◆ **Recorded information**
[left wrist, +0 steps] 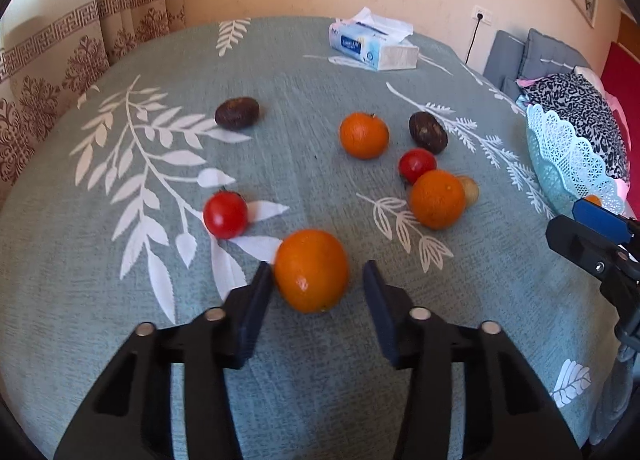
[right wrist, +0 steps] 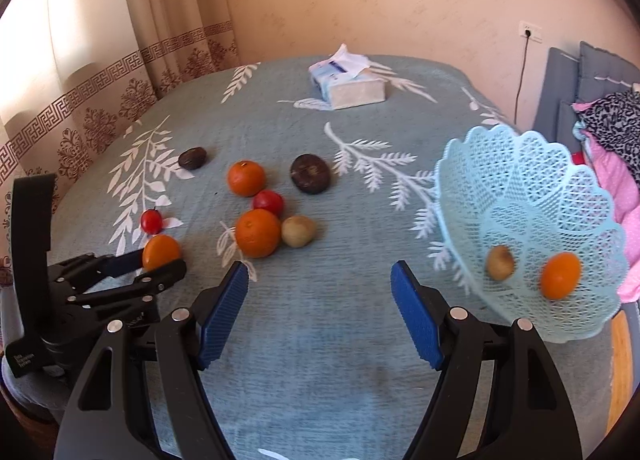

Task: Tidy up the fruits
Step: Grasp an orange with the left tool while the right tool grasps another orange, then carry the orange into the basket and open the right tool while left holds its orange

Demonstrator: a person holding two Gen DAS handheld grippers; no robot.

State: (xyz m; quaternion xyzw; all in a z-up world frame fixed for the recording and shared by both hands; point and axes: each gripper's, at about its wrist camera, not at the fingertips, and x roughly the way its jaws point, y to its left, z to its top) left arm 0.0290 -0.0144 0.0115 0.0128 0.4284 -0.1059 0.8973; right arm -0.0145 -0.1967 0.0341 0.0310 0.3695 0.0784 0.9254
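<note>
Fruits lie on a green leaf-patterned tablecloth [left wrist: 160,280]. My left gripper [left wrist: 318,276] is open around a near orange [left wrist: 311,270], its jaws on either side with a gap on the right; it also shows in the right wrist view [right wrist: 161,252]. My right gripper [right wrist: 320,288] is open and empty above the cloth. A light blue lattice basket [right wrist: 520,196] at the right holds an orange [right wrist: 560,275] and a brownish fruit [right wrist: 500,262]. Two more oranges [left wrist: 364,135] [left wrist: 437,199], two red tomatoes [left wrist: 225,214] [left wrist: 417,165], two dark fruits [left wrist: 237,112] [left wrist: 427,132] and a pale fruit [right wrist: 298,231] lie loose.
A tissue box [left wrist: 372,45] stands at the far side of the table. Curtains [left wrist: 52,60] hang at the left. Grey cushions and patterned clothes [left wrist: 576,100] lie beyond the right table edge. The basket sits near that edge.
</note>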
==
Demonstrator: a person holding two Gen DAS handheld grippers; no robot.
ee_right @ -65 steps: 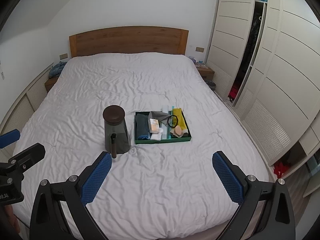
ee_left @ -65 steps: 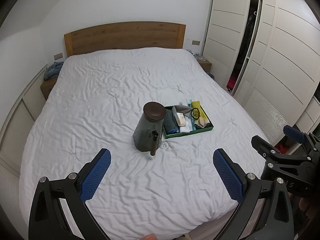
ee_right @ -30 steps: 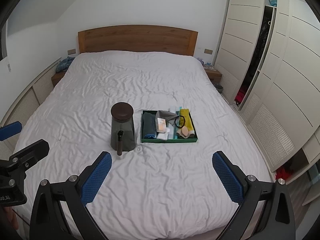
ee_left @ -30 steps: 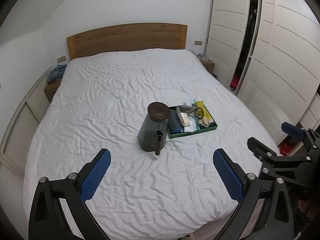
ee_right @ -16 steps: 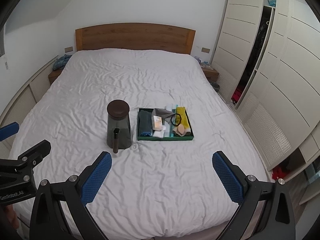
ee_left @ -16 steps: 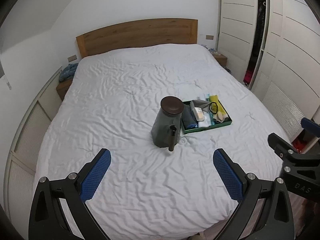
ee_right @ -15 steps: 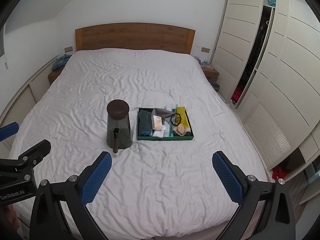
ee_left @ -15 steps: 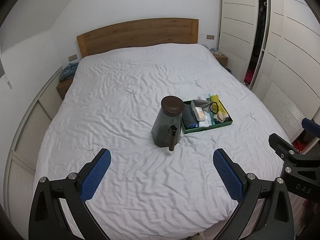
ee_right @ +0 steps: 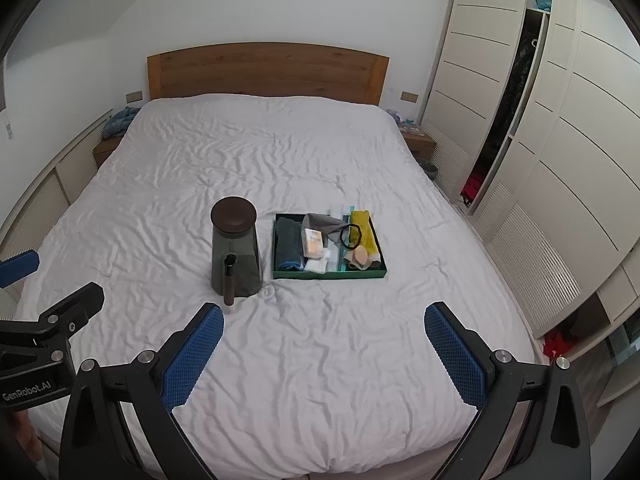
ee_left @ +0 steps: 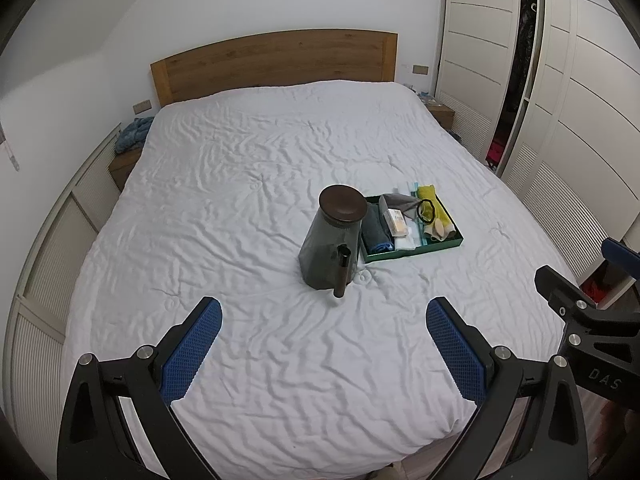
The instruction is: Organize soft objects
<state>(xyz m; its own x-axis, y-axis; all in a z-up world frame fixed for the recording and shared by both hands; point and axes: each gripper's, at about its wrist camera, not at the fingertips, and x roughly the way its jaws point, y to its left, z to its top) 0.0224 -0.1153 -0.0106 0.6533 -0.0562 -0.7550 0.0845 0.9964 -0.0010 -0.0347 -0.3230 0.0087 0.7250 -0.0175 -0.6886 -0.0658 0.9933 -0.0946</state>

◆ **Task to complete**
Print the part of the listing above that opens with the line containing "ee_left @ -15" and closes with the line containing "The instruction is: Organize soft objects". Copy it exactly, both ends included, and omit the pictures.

◆ **Exercise solution**
ee_left @ -15 steps: 
ee_right @ +0 steps: 
ee_left @ +0 steps: 
The instruction is: Organize soft objects

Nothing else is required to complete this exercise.